The primary reason for the departures are similar to why Liefeld left--editorial changes to approved storylines that were already in motion. In fact, that’s a theme that runs through pretty much all of the creative shuffling we’ve seen lately from DC. And that’s just the stuff we’ve been privy to. In reading books like Teen Titans, Superboy, Red Hood and the Outlaws, and countless others, you can almost see the wheels spinning behind the scenes issue to issue.
The bottom line is this: DC created a new universe, and they’re trying to make it everything to everyone on the fly.
It would be like Coca-Cola introducing a new version of Coke, and changing the formula every month, so that you never knew what version you were getting when you picked a two-liter up off the shelf.
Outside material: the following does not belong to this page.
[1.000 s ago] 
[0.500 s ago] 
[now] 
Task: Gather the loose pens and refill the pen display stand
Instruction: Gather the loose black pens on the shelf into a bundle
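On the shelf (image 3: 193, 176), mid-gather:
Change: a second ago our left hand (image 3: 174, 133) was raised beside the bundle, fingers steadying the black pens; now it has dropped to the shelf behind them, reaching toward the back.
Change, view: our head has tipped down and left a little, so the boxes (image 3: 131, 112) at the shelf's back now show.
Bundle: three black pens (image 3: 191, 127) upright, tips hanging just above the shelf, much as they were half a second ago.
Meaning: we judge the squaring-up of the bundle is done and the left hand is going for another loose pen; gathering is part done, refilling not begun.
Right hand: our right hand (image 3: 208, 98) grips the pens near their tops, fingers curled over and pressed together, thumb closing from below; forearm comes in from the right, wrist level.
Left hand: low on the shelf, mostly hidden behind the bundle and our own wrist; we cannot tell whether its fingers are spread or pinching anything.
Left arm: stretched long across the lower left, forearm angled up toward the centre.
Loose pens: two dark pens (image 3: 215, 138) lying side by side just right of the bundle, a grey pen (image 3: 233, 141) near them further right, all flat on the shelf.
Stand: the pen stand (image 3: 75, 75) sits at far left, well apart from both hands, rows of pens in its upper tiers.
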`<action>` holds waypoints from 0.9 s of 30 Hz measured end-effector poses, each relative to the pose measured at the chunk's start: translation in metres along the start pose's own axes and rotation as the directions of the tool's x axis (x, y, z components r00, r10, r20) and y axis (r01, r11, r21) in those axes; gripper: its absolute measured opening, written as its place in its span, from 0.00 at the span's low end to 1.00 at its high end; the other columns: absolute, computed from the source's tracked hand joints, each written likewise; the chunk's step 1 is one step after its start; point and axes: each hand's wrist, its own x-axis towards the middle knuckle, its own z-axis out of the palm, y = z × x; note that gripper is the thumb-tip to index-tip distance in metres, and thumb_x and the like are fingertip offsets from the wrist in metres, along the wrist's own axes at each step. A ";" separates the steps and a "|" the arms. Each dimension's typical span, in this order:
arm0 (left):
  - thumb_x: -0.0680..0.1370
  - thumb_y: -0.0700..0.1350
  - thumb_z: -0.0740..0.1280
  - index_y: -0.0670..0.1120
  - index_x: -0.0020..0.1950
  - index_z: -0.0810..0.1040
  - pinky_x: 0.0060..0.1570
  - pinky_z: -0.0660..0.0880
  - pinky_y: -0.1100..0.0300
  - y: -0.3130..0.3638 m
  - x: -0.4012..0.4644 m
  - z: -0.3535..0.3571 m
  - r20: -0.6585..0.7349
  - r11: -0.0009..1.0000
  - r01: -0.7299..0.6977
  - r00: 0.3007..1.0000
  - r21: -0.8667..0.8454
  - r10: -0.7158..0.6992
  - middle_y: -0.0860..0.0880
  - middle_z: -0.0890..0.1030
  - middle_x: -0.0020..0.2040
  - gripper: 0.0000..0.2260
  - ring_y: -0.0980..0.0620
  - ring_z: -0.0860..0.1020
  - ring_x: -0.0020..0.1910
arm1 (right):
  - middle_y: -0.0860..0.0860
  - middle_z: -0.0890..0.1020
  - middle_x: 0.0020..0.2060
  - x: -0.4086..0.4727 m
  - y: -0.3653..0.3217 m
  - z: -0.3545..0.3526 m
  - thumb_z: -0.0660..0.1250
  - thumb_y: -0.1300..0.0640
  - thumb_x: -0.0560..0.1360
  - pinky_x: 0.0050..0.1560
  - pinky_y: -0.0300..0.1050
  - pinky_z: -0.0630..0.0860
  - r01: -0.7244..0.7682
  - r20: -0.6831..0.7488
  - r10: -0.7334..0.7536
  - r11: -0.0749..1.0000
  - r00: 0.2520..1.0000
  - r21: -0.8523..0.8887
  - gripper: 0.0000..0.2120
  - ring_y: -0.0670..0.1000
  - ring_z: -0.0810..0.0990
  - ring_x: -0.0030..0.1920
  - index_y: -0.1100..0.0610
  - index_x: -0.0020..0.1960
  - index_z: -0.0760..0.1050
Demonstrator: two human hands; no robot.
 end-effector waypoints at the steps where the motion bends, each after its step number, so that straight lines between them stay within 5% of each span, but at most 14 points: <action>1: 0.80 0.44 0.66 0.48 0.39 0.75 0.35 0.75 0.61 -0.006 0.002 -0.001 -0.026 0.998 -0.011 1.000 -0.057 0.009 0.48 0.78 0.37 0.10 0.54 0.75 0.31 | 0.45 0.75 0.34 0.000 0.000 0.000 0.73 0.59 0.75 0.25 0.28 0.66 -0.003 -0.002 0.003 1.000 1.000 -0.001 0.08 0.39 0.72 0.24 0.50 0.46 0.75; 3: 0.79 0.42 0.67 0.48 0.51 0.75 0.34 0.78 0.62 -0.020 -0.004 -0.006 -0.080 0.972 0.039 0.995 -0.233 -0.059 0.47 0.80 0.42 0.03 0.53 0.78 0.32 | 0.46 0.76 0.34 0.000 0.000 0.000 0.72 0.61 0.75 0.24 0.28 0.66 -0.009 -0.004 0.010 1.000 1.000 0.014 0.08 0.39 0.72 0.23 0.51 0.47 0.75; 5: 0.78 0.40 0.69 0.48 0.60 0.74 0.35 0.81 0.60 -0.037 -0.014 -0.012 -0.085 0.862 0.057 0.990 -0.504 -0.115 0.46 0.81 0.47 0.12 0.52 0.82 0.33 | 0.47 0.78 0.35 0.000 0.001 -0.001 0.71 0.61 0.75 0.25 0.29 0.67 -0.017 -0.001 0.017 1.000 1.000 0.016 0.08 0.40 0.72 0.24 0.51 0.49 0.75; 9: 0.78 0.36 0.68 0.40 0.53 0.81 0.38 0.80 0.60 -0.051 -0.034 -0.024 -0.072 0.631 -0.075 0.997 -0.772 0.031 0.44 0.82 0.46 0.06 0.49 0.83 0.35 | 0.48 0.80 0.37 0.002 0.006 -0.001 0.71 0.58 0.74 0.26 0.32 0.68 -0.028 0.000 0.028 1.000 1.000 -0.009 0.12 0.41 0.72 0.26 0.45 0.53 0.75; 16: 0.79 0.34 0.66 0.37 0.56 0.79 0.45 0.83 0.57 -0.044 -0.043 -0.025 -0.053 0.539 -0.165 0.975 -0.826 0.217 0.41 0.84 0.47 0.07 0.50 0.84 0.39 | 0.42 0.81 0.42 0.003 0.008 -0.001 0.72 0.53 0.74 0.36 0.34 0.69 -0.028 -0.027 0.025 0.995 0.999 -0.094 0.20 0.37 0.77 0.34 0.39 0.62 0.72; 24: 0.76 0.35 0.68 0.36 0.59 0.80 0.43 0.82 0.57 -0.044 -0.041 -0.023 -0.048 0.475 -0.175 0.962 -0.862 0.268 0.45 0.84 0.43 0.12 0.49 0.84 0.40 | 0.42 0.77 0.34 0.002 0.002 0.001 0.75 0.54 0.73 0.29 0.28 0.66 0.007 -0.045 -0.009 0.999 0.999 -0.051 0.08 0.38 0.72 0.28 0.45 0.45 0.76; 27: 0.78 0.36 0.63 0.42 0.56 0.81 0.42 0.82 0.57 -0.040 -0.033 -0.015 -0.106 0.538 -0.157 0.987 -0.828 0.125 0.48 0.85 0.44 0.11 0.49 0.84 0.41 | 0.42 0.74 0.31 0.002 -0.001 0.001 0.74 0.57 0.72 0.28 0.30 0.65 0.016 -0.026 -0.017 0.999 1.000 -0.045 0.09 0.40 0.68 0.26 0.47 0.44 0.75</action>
And then to compound the issue, instead of realizing that the drop in sales was due to an inconsistent product, Coca-Cola just kept tweaking, thinking there was one magical formula that would click with everyone.
Here’s the thing--not everyone is going to be happy with everything. Not every book is going to sell 25,000+ copies a month. Not every character is going to resonate with people. BUT, you have to give them a chance. You have to let creators tell their story. The characters, and the New 52 as a universe, needs time to breathe. Let creators establish the new histories of these characters. Give them time to find a foothold.
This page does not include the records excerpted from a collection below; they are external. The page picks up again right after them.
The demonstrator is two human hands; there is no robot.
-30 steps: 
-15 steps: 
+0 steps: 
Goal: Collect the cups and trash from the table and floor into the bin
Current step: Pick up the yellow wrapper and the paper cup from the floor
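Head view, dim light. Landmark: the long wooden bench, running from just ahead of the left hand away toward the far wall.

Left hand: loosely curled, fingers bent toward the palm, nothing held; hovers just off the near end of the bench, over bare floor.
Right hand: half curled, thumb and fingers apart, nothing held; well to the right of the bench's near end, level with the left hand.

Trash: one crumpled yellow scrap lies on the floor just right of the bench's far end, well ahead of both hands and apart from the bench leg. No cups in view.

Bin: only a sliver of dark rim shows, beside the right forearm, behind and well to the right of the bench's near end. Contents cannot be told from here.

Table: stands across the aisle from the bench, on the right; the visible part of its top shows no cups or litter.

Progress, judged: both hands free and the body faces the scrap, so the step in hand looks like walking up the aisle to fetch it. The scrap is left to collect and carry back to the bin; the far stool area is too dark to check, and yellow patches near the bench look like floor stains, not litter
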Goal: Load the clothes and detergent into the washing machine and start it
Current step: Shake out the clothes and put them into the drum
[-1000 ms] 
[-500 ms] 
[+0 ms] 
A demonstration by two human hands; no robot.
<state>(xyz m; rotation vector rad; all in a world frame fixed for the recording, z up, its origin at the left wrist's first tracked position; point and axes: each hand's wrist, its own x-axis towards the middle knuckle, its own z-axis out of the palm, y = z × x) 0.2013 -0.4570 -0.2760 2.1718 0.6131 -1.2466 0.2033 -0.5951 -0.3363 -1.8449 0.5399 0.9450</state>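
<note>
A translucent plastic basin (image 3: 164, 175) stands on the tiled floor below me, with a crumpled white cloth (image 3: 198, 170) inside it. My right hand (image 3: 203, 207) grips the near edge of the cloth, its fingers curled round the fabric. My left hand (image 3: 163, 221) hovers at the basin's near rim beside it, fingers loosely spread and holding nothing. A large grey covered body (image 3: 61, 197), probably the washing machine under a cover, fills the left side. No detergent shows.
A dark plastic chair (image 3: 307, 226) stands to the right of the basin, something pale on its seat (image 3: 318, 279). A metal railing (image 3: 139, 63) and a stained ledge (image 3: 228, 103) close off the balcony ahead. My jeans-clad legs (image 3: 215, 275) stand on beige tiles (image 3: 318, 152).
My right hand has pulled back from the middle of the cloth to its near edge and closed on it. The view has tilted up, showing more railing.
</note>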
You can’t shift gears three issues into a six-issue arc. You can’t change the personality of a character three times in the first year of a book. These things take time to establish. And if you are going to make changes, they have to be gradual, and they have to be earned through good storytelling.
It’s no wonder creators are walking off of books at DC. Their names are being attached to books that have wildly fluctuating quality, and many times the direction of the books are out of their control. Worse still, creators are being threatened into not talking about the editorial interference, leaving readers to hold the creators solely responsible for books that are simply not worth their cover price.
It goes without saying that when you sign on to write or draw someone else’s characters, you are not going to have full creative control. But if you pitch a story and it’s agreed upon from an editorial standpoint, you should be able to tell that story and have it judged by the readers for what it was meant to be.
Maybe Fialkov’s run on the Lantern books would have been awful. Maybe Diggle’s take on Superman would have stunk. I highly doubt either of those things, but we as readers will never get a chance to find out.
And that means we all lose. None more so than DC, who continues to damage their brand and raise questions about the quality of their product at a time when their biggest competitor can seemingly do no wrong. Between Marvel NOW and the second phase of their movie universe kicking off, Marvel smells blood in the water. Batman is only going to keep DC afloat for so long, and what in the world is going to happen when Scott Snyder eventually leaves the Bat family? I'm sure DC doesn't even want to think about that.
I’m still reading a good amount of DC books, and I’m still a supporter of the whole New 52 idea. My biggest fear right now is that DC will pull the plug on the whole thing and go back to the old DCU, dismissing this whole initiative as a failure.
I don’t think you can judge it a failure if you never gave it a chance to work.